▶ [Data provided]:
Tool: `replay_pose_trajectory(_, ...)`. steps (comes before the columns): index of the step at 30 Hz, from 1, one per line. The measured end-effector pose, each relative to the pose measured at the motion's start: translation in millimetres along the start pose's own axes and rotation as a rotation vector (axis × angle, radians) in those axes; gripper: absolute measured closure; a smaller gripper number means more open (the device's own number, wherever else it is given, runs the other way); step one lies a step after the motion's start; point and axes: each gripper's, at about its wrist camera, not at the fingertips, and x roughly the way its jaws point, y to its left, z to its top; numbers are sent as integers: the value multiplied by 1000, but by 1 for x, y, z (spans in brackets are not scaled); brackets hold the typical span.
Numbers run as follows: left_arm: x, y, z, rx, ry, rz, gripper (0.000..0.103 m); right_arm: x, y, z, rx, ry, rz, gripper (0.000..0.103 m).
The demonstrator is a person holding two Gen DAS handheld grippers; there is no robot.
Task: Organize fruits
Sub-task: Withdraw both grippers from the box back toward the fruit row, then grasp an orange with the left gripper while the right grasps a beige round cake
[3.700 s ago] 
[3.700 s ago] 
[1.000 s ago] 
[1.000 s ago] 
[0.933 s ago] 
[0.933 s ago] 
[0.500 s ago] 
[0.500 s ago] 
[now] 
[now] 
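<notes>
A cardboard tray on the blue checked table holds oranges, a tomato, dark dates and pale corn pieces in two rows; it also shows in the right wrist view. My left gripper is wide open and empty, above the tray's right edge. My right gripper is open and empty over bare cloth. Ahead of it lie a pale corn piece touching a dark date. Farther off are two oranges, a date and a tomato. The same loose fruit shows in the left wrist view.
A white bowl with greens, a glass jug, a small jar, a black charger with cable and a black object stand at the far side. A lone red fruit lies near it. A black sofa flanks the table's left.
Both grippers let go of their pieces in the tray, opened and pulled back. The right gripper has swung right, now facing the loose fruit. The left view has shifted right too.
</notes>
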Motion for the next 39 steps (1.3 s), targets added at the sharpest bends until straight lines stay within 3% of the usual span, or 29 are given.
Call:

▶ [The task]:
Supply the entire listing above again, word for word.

▶ [Answer to this task]:
Tool: `replay_pose_trajectory(_, ...)`. steps (comes before the columns): index of the step at 30 Hz, from 1, one per line. The measured end-effector pose, each relative to the pose measured at the motion's start: translation in millimetres along the start pose's own axes and rotation as a rotation vector (axis × angle, radians) in those axes; gripper: absolute measured closure; a smaller gripper number means more open (the device's own number, wherever else it is given, runs the other way); step one lies a step after the motion's start; point and axes: each gripper's, at about its wrist camera, not at the fingertips, and x roughly the way its jaws point, y to its left, z to its top; numbers are sent as integers: the value multiplied by 1000, but by 1 for x, y, z (spans in brackets are not scaled); brackets hold the typical span.
Numbers run as follows: left_arm: x, y, z, rx, ry, rz, gripper (0.000..0.103 m); right_arm: x, y, z, rx, ry, rz, gripper (0.000..0.103 m).
The demonstrator is a person holding two Gen DAS handheld grippers; there is no robot.
Task: Organize fruits
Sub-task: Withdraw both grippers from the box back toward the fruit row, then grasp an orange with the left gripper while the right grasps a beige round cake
[3.700 s ago] 
[3.700 s ago] 
[1.000 s ago] 
[1.000 s ago] 
[0.933 s ago] 
[0.933 s ago] 
[0.500 s ago] 
[0.500 s ago] 
[now] 
[now] 
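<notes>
A cardboard tray on the blue checked table holds oranges, a tomato, dark dates and pale corn pieces in two rows; it also shows in the right wrist view. My left gripper is wide open and empty, above the tray's right edge. My right gripper is open and empty over bare cloth. Ahead of it lie a pale corn piece touching a dark date. Farther off are two oranges, a date and a tomato. The same loose fruit shows in the left wrist view.
A white bowl with greens, a glass jug, a small jar, a black charger with cable and a black object stand at the far side. A lone red fruit lies near it. A black sofa flanks the table's left.
Both grippers let go of their pieces in the tray, opened and pulled back. The right gripper has swung right, now facing the loose fruit. The left view has shifted right too.
</notes>
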Motion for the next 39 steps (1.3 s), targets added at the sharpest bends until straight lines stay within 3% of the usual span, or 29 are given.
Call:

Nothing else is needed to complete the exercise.